2.5. Appellant heeft aangevoerd dat ontheffing niet had kunnen worden geweigerd, omdat daarvoor geen deugdelijke redenen bestaan, het schip al vele jaren op deze plek ligt en daartegen nooit is opgetreden en acht andere schepen er ook langer dan 14 dagen hebben gelegen.

2.5.1. Blijkens de beslissing op bezwaar wordt bij een aanvraag om ontheffing beoordeeld of het veilige en vlotte verloop van het scheepvaartverkeer zich verzet tegen ontheffingverlening. Niet in geschil is dat het schip van appellant de doorvaart niet belemmert. Het is volgens de hoofdingenieur-directeur echter van belang dat schippers, na een tijd gevaren te hebben, kunnen rusten op een openbare afmeerplaats. Indien deze plaats permanent wordt bezet door het schip van appellant, wordt de schippers deze mogelijkheid ontnomen, hetgeen niet bijdraagt aan de veiligheid van het scheepvaartverkeer, aldus de beslissing op bezwaar.

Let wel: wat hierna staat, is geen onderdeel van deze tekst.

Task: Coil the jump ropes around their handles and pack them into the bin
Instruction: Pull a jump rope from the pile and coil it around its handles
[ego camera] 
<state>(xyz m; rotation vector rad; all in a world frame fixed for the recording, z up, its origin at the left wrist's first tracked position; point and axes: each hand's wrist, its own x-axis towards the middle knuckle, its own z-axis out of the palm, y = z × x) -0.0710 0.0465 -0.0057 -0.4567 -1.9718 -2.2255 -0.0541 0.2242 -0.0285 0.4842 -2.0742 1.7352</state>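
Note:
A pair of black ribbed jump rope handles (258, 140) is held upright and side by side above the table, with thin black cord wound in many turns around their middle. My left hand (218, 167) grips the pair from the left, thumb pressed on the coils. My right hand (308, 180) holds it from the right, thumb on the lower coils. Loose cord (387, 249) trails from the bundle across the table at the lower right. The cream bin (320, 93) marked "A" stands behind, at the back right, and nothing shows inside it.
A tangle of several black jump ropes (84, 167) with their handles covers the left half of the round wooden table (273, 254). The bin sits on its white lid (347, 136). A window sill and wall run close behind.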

2.5.2. Evenals de rechtbank ziet de Afdeling geen grond voor het oordeel dat de hoofdingenieur-directeur bij afweging van de betrokken belangen het belang van de scheepvaart bij de onderhavige openbare afmeerplaats niet in redelijkheid heeft kunnen laten prevaleren boven het individuele belang van appellant bij een al dan niet voorwaardelijke ontheffing. Daarbij heeft de Afdeling in aanmerking genomen dat appellant alternatieve ligplaatsen zijn aangeboden, waarvan hij geen gebruik heeft gemaakt. Appellant is bovendien reeds op 23 november 1998 door een medewerker van het directoraat-generaal Rijkswaterstaat in de directie Utrecht gewezen op de overtreding van het BPR. Daarvan is een zogenoemd "Rapport constatering overtreding" opgemaakt. Dat tegen de permanente aanwezigheid van zijn schip verder niet is opgetreden, brengt op zichzelf niet met zich dat de hoofdingenieur-directeur gehouden was ontheffing te verlenen. De andere, door appellant genoemde schepen zijn volgens de hoofdingenieur-directeur niet of niet meer aanwezig in het Merwedekanaal en beschikken ook niet over een ontheffing voor een permanente ligplaats ter plaatse. Appellant heeft het tegendeel niet kunnen aantonen, zodat het beroep op het gelijkheidsbeginsel eveneens faalt.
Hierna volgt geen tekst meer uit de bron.